# If you could do anything with a 55g tank, what would you do?



## dan15daman (Jan 13, 2007)

Hi,
I've had a lot of different aquarium setups over the years. Right now I have a SW nano reef, 30g planted tank, and a 55g mbuna setup. I am going to setup another 55g tank because I can get it for $35, but I'm wondering what you think I should set it up as that's unique and not everyone has, but at the same time won't cost me much and can tolerate low lighting. thanks in advance!


----------



## dwarfpike (Jan 22, 2008)

I'd do a west african tank ... fill it with driftwood and anubias plants, which work well in low light. Go one of the krib species and a pair of _Anomalochromis thomasi_, with either jellybean or congo tetras as dithers.


----------



## Joels fish (Nov 17, 2007)

Coffin for a midget :lol:


----------



## peterl (Nov 27, 2006)

I have another 55 gal. dry in my basement. When I get a little extra $$ to set it up (and reinforce the floor) it will be set up as an East Asian river tank. The centerpiece will be Sewellia lineolata.

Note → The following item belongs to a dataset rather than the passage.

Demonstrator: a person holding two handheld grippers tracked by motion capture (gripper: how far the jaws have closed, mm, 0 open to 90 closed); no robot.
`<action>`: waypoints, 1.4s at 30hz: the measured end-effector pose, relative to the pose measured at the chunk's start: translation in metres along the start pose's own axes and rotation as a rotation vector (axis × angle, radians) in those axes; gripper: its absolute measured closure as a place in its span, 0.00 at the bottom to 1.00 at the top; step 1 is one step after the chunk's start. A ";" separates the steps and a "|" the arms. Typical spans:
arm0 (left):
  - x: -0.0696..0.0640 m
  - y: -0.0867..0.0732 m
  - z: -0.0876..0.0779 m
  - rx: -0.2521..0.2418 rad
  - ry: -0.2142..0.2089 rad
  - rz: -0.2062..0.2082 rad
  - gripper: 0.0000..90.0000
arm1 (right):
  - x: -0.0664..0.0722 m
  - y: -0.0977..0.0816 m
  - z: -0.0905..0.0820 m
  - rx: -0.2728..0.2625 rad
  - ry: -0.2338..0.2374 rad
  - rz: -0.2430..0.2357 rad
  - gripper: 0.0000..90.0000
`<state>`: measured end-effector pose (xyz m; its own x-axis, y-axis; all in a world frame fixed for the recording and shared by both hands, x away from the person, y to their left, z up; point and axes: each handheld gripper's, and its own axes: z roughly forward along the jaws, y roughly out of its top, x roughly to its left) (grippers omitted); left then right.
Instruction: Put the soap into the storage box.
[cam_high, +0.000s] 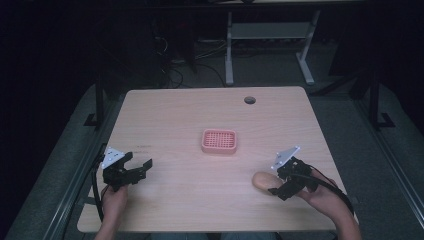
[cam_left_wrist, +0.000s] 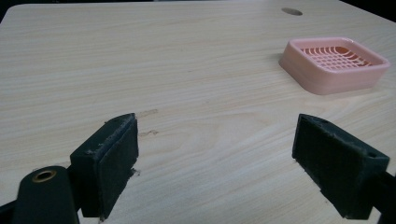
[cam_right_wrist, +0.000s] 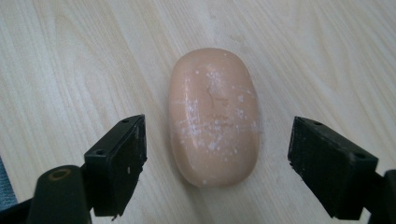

I'll probably fill it out with giant danios, and maybe another species of danio


----------



## slickvic277 (Aug 20, 2006)

I would use it as a sump for a bigger tank!


----------



## ictoae (May 17, 2008)

I would wave my magic wand and turn it into a bigger tank. maybe a 180g.


----------



## Dewdrop (Nov 20, 2007)

I dunno. Whatever you like. Maybe try fish from another lake. I have another 55g. tank that I'm not using now either because I really don't have room for it.


----------



## wmayes (Oct 22, 2007)

If I had a 55 gallon I'd magically shrink the max size of Boulengerochromis to around 5-6 inches and raise a pair...


----------